Assigned task - Should a line below contain the word "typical", report it.

---+---

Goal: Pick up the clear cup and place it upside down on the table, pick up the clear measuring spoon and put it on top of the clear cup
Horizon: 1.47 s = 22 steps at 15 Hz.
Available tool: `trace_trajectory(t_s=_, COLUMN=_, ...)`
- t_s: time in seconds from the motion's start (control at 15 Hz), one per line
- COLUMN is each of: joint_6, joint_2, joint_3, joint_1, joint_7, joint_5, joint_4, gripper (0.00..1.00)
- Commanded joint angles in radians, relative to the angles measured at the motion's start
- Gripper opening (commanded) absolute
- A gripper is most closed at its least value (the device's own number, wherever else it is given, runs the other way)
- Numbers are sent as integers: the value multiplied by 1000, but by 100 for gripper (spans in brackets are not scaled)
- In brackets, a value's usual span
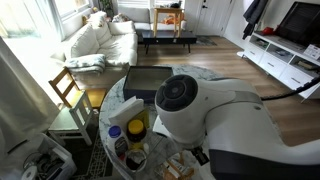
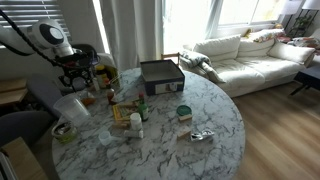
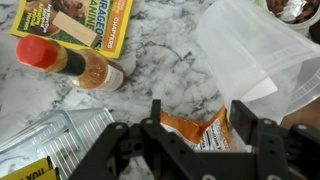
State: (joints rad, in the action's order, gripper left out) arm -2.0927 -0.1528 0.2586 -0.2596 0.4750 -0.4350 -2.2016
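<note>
In the wrist view my gripper [image 3: 200, 112] is open, its two black fingers apart over an orange snack packet [image 3: 190, 128] that lies on the marble table [image 3: 170, 75]. Nothing is held. The clear cup [image 3: 255, 50], a translucent whitish tumbler, sits just up and to the right of the right finger, apart from it. In an exterior view the gripper [image 2: 75, 72] hovers at the table's far left edge, just above the cup [image 2: 70, 106]. I cannot tell which end of the cup is up. A small glinting clear object [image 2: 200, 134], possibly the measuring spoon, lies near the table's front.
A red-capped spice bottle [image 3: 70, 62] lies beside a yellow-green box [image 3: 75, 20], with a wire rack [image 3: 50, 140] at lower left. The table [image 2: 215, 110] also carries a black box [image 2: 160, 75], a green bottle [image 2: 143, 110], a white bottle [image 2: 108, 125] and a green-lidded jar [image 2: 183, 112]. A yellow-topped jar [image 1: 135, 128] stands near the arm.
</note>
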Motion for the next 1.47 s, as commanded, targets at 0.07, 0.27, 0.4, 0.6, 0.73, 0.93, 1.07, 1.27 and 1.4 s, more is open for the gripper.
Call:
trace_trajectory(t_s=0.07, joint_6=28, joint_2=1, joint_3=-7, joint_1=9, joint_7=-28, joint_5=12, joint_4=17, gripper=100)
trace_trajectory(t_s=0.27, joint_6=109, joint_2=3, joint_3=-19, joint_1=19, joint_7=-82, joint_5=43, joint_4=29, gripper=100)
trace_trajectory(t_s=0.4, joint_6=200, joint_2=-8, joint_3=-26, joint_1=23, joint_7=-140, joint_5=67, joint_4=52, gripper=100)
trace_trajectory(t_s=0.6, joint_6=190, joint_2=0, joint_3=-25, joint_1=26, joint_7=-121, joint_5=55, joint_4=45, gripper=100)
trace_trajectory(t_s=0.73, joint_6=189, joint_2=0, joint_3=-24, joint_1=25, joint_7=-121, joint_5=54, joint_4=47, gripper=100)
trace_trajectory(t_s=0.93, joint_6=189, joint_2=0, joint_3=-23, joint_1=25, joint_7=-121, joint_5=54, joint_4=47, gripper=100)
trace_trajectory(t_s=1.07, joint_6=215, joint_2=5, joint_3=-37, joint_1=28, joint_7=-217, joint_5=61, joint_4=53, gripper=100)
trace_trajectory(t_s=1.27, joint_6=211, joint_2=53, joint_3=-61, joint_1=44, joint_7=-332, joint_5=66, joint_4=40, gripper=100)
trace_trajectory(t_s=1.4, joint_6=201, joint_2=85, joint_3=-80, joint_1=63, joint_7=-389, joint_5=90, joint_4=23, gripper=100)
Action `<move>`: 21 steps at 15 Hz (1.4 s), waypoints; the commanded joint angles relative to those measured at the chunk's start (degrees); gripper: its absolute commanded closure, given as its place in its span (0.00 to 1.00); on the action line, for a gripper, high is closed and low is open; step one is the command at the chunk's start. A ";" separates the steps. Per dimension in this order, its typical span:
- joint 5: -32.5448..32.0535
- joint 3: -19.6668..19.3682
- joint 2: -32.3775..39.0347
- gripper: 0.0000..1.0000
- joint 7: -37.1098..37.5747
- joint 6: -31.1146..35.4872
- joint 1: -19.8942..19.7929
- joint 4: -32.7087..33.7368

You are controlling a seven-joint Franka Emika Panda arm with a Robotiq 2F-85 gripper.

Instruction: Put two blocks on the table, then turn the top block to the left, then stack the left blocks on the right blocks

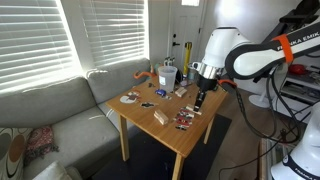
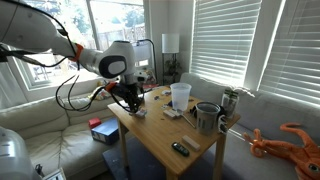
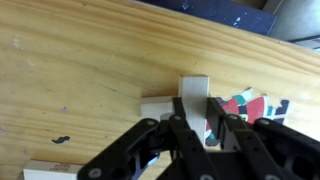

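Note:
In the wrist view my gripper (image 3: 197, 125) is shut on a pale wooden block (image 3: 194, 88). That block rests crosswise on a second pale block (image 3: 157, 105) lying on the table (image 3: 80, 70). A third block (image 3: 48, 172) lies at the lower left edge. In both exterior views the gripper (image 1: 200, 100) (image 2: 130, 103) is down at the table (image 1: 150, 128) near its edge. Another block (image 1: 161, 118) lies alone nearer the table's front.
A red-and-black printed piece (image 3: 250, 105) lies right beside the gripped block. A white cup (image 2: 180, 95), a metal mug (image 2: 207, 117), and small dark clutter (image 2: 180, 149) stand on the table. A grey sofa (image 1: 60, 130) adjoins it. An orange toy (image 2: 290, 140) lies nearby.

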 commanded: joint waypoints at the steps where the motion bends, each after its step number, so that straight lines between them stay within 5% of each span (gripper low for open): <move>1: 0.35 -0.81 0.69 0.93 -2.37 -2.12 0.44 1.44; 20: 1.63 -0.84 7.14 0.93 -4.82 -9.07 0.22 8.69; 21: 1.63 -0.78 7.25 0.47 -4.62 -9.56 0.21 8.97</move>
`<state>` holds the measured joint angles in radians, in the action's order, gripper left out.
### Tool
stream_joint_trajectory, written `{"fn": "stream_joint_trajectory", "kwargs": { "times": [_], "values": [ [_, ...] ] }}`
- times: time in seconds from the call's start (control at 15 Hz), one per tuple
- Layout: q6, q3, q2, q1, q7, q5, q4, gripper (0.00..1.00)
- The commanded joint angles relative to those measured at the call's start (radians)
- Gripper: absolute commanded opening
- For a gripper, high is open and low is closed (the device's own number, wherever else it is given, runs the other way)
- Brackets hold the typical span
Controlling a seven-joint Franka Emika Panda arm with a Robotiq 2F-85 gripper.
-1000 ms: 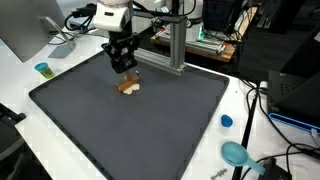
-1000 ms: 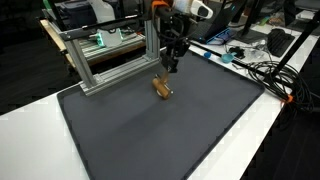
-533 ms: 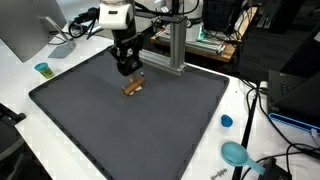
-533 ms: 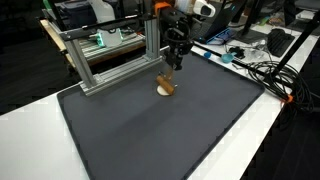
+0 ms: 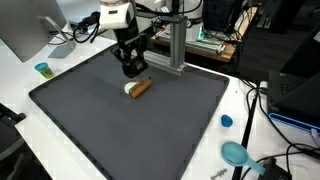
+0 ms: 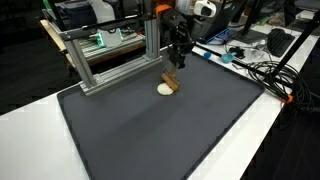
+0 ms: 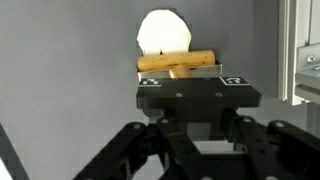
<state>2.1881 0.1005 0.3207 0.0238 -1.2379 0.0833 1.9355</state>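
A small wooden piece, a brown stick with a cream round end (image 5: 138, 88), sits low over the dark grey mat (image 5: 140, 135) near its far edge. It also shows in an exterior view (image 6: 169, 86). My gripper (image 5: 130, 72) (image 6: 178, 66) stands right above it and appears shut on it. In the wrist view the stick (image 7: 177, 62) lies crosswise at the jaws (image 7: 190, 82), with the cream disc (image 7: 163, 33) beyond. The gripper body hides the fingertips.
An aluminium frame (image 5: 175, 45) (image 6: 110, 60) stands close behind the gripper at the mat's far edge. A blue cup (image 5: 43, 69), a blue cap (image 5: 226, 121) and a teal object (image 5: 236, 153) lie on the white table. Cables (image 6: 265, 70) run beside the mat.
My gripper has shifted a little toward the frame's post, and the wooden piece has moved with it and turned, so the stick now lies at a different angle.
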Motion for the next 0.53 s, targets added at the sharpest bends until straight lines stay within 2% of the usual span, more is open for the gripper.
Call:
{"fn": "stream_joint_trajectory", "kwargs": {
  "times": [0.0,0.27,0.47],
  "values": [
    [-0.072,0.011,-0.023,0.021,-0.039,-0.077,-0.017,0.22],
    [-0.127,-0.019,-0.067,0.021,-0.01,-0.038,-0.058,0.22],
    [-0.071,-0.034,-0.053,0.014,0.015,-0.022,-0.056,0.22]
  ]
}}
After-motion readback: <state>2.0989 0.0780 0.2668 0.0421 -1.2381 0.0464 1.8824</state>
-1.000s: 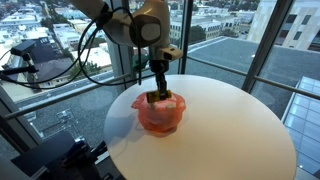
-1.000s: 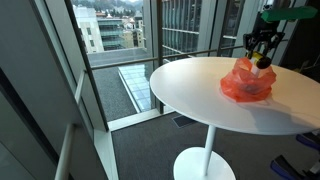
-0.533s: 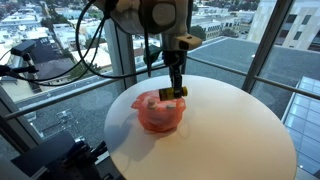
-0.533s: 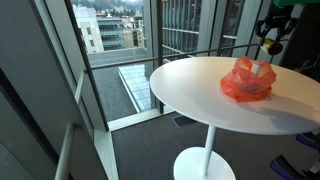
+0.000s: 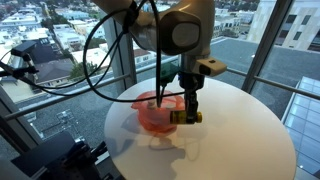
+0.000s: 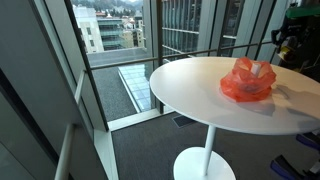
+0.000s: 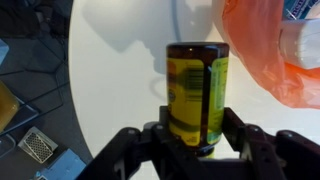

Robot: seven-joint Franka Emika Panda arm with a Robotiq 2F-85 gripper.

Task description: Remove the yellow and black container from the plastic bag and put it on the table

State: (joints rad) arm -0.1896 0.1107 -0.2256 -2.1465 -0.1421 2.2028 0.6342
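Note:
My gripper [image 5: 186, 116] is shut on the yellow and black container [image 7: 196, 90], a small round jar with a dark lid. It holds the jar over the white round table [image 5: 240, 140], just beside the orange plastic bag [image 5: 158, 113]. In the wrist view the jar sits between the two fingers [image 7: 196, 140] with the bag [image 7: 268, 50] at the upper right. In an exterior view the bag [image 6: 248, 80] lies on the table and the gripper [image 6: 288, 42] is at the far right edge, mostly cut off.
The table [image 6: 200, 95] stands on a single pedestal next to tall windows and a glass railing. A second item with a white and blue label [image 7: 300, 30] shows inside the bag.
The gripper has lifted the container out of the bag, carried it sideways away from the bag, and lowered it toward the table.

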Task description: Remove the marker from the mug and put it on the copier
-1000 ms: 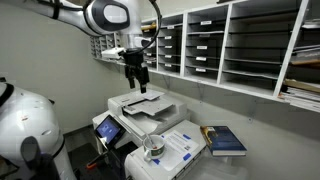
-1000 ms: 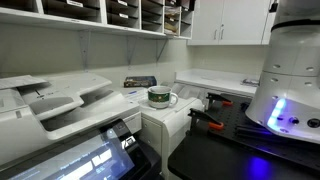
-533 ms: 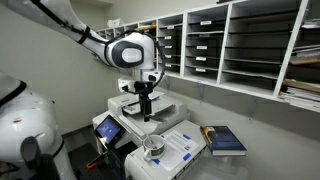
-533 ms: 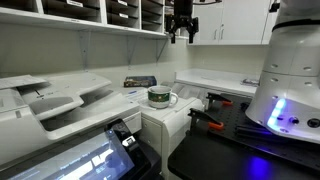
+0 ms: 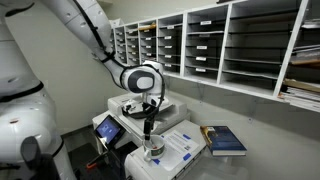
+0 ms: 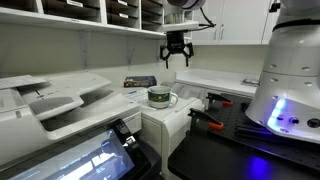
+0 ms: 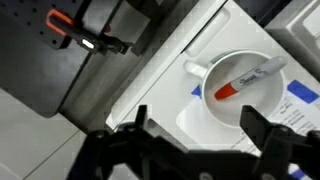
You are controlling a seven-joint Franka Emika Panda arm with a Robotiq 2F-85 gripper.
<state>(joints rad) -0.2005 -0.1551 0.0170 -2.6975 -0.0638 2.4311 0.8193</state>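
Observation:
The mug (image 7: pixel 245 95) is a small round cup with a handle; it stands on a white surface beside the copier (image 5: pixel 140 105) and shows in both exterior views (image 5: pixel 153 148) (image 6: pixel 160 97). The marker (image 7: pixel 248 78) lies slanted inside the mug, with a pale body and a red cap at its lower end. My gripper (image 7: pixel 200 125) is open and empty, hanging above the mug with its fingers (image 7: pixel 258 125) pointing down. It shows a short way over the mug in both exterior views (image 5: pixel 150 124) (image 6: pixel 176 55). The copier (image 6: pixel 50 100) has a feeder tray on top.
A dark blue book (image 5: pixel 225 140) lies to the right of the mug, on papers. Wall shelves (image 5: pixel 230 45) with paper stacks run behind. The copier's tilted screen (image 5: pixel 107 127) is at its front. A red-handled tool (image 6: pixel 205 122) lies on the dark counter near a white dome (image 6: pixel 290 80).
The arm has swung from over the copier's feeder tray across and down, so the gripper now hangs over the mug. The mug and marker have not moved.

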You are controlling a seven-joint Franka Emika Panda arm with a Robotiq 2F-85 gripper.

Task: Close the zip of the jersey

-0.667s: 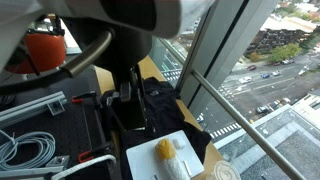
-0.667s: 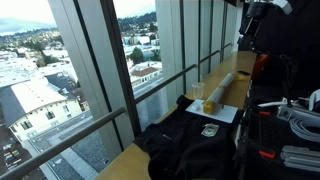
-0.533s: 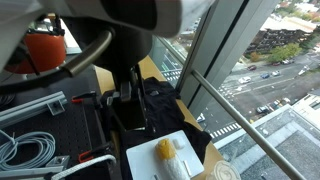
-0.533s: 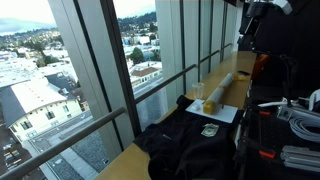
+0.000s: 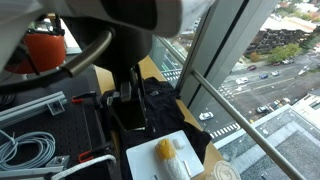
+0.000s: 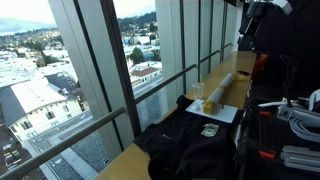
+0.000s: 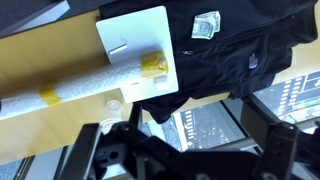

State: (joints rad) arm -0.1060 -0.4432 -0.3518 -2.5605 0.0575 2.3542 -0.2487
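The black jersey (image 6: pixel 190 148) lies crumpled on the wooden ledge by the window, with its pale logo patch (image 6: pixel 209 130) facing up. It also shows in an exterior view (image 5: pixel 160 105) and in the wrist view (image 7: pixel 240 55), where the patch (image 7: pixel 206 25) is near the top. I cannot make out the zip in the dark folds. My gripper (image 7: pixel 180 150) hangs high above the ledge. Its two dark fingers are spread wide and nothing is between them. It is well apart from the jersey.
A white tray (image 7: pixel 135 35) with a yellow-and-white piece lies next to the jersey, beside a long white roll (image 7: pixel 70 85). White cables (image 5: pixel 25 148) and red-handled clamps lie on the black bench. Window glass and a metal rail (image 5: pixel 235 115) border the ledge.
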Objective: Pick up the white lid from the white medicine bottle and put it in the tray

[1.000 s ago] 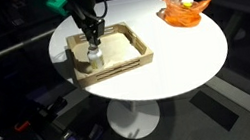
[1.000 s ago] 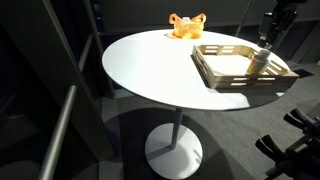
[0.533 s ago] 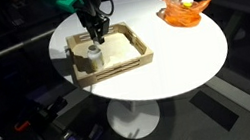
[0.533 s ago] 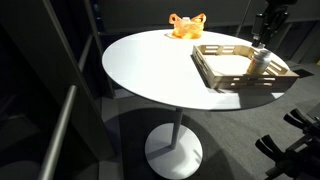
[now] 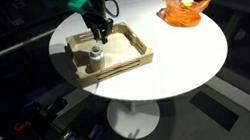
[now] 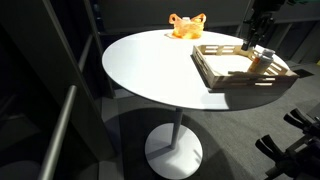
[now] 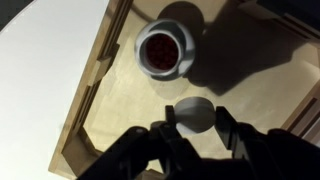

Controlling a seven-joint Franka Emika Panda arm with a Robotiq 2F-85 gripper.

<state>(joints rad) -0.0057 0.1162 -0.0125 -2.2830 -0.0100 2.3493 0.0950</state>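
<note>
White lid (image 7: 195,112) in downward-pointing hand (image 5: 104,39)

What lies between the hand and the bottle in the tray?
In the wrist view, the lid sits at the tips of the hand; from it to the open bottle only bare tray floor shows.

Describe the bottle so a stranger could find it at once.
On the round white table sits a wooden tray. The bottle stands upright inside it, near a corner. It is small, white and open, showing dark red contents, unlike the white lid held by the gripper.
</note>
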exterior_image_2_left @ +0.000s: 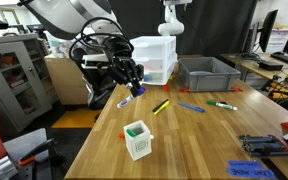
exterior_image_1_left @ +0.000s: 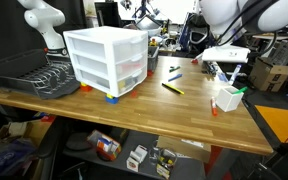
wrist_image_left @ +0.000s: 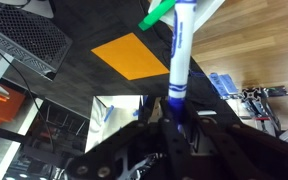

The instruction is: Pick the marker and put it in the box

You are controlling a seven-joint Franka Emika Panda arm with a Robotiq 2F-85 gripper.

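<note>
**Marker held aloft, clear of the box**

In an exterior view the gripper [exterior_image_1_left: 222, 70] hangs over the far end of the wooden table [exterior_image_1_left: 134, 115], just above and behind the small white box [exterior_image_1_left: 227, 98]. Whatever it carries is too small to make out here.

In an exterior view the gripper [exterior_image_2_left: 129, 82] is clamped on the marker [exterior_image_2_left: 127, 100], which is lifted off the table [exterior_image_2_left: 184, 140]. Its long axis slants, with the free end down and toward the picture's left. The box [exterior_image_2_left: 137, 140] stands nearer the camera, apart from it. A yellow-and-dark pen [exterior_image_2_left: 161, 106] and a blue pen [exterior_image_2_left: 191, 107] lie on the wood beyond.

In the wrist view the fingers close around the marker [wrist_image_left: 179, 60] at its dark-blue band. The whitish barrel runs almost straight away from the gripper [wrist_image_left: 174, 125], leaning slightly right at the far end.
</note>
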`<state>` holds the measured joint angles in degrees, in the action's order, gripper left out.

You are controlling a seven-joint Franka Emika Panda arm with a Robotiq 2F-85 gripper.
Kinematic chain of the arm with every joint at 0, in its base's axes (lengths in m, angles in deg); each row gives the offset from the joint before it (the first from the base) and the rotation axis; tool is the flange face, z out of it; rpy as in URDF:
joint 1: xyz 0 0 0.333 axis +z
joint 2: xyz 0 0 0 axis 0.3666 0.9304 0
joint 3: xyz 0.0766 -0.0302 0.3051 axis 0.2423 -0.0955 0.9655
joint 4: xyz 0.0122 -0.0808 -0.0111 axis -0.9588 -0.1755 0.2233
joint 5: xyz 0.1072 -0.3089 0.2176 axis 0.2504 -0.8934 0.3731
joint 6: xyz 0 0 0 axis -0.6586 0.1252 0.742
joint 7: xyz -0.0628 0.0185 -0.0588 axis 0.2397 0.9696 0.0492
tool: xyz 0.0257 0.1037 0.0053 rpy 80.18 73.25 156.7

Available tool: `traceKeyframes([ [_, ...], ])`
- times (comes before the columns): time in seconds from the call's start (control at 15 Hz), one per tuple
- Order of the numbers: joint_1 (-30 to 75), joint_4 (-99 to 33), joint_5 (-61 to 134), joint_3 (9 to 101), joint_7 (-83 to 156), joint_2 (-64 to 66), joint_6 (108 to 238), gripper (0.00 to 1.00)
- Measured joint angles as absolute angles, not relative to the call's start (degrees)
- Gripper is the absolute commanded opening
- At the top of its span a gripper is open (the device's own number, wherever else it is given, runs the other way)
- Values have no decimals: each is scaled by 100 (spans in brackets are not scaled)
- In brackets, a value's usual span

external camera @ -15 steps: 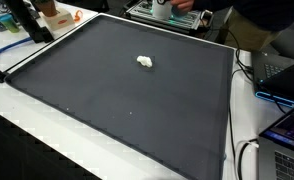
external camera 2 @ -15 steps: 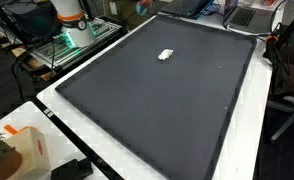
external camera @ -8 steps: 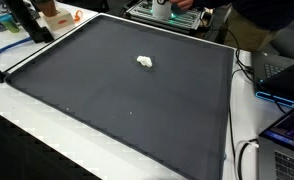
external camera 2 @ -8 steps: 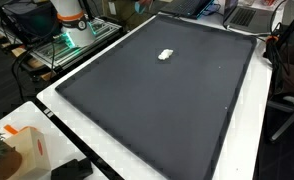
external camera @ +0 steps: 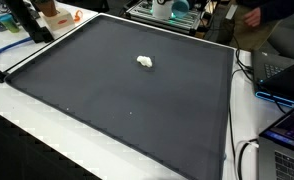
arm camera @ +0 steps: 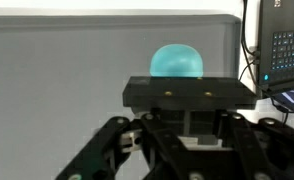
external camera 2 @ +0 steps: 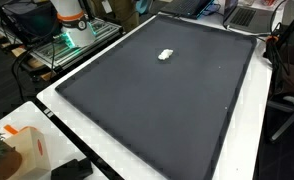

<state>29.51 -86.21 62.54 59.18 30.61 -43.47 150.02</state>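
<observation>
A white wad (external camera: 145,62), small and crumpled, lies midway across the dark mat (external camera: 87,95), well apart from the pincer (arm camera: 192,128), whose jaws are drawn together on nothing visible, a teal dome (arm camera: 176,60) just beyond them. The approach looks not yet begun; reaching the wad would call for parted jaws and a long reach.

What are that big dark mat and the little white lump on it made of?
The dark mat looks like matte fabric or rubber: flat charcoal, no glare, with a thin darker edge. The white lump seems soft, perhaps crumpled paper or tissue, judging by its irregular outline; too small to be sure.
</observation>
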Motion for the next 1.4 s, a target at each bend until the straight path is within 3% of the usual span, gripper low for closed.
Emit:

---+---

Your solution -
Action `<move>`: 21 steps at 15 Hz (1.4 s), waypoints; the commanded joint angles relative to those measured at the chunk's start (degrees); gripper: its absolute commanded closure, given as its place in its span (0.00 to 1.00); on the action line, for a gripper, high is closed and low is open; step one is the command at the chunk's start. A ";" separates the steps. Per dimension in this order, its typical span:
- Brackets hold the typical span

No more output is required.